Modulation of vascular inflammation in vitro and in vivo by peroxisome proliferator-activated receptor-γ activators

Background - Peroxisome proliferator-activated receptor-γ (PPARγ) is expressed in atherosclerotic plaques and in endothelial cells. The possible effects of PPARγ activators on endothelial activation and inflammatory response within the plaque are currently unknown. Methods and Results - We tested the hypothesis that PPARγ activators inhibit vascular cell adhesion molecule (VCAM-1) and intercellular adhesion molecule (ICAM-1) expression in cultured endothelial cells (evaluated by flow cytometry) and homing of monocyte/macrophages to atherosclerotic plaques in vivo. In endothelial cells, the PPARγ agonists troglitazone at 100 μmol/L and 1.5-deoxy- (Δ12,14)-prostaglandin J₂ (15d-PGJ2) at 20 μmol/L markedly attenuated the tumor necrosis factor-induced expression of VCAM-1 and ICAM-1. A significant inhibition of VCAM-1 expression was also evident at 5 and 10 μmol/L 15d-PGJ2 and 20 μmol/L troglitazone.
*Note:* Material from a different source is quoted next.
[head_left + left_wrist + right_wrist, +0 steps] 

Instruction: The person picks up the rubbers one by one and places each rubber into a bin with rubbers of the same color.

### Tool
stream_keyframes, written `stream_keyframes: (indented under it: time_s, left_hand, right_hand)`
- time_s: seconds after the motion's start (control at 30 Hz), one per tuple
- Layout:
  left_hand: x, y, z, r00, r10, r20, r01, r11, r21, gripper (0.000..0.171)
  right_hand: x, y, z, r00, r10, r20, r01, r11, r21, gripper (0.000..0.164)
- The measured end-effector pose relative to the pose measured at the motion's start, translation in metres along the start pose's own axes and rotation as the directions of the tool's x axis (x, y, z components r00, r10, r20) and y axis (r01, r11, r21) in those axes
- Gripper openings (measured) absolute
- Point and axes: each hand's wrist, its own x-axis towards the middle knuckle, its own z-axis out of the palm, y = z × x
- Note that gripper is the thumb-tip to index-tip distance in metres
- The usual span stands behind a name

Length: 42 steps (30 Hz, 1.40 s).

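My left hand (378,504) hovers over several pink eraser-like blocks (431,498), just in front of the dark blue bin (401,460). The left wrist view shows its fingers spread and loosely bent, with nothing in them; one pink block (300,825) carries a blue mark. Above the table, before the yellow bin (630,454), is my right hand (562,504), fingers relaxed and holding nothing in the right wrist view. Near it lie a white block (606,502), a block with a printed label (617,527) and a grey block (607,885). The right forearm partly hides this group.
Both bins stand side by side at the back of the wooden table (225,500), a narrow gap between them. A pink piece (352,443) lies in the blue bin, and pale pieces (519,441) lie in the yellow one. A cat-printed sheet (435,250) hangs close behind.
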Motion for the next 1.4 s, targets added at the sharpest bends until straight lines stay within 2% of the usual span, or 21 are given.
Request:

Expression of E-selectin and PECAM-1 was not altered. To confirm the biological relevance of these results, we assessed the effects of troglitazone on monocyte/macrophage homing to atherosclerotic plaques in apoE-deficient mice. A 7-day treatment with troglitazone (400 mg/kg) significantly reduced monocyte/macrophage homing to atherosclerotic plaques (236±77 versus 177±43 macrophages, P=0.03); an even more striking inhibition was found at 3200 mg/kg troglitazone (344±76 versus 172±83 macrophages, P=0.005). Conclusions - PPARγ activators inhibit expression of VCAM-1 and ICAM-1 in activated endothelial cells and significantly reduce monocyte/macrophage homing to atherosclerotic plaques. These findings suggest that PPARγ activators, currently used in treatment of type II diabetes, may have beneficial effects in modulating inflammatory response in atherosclerosis.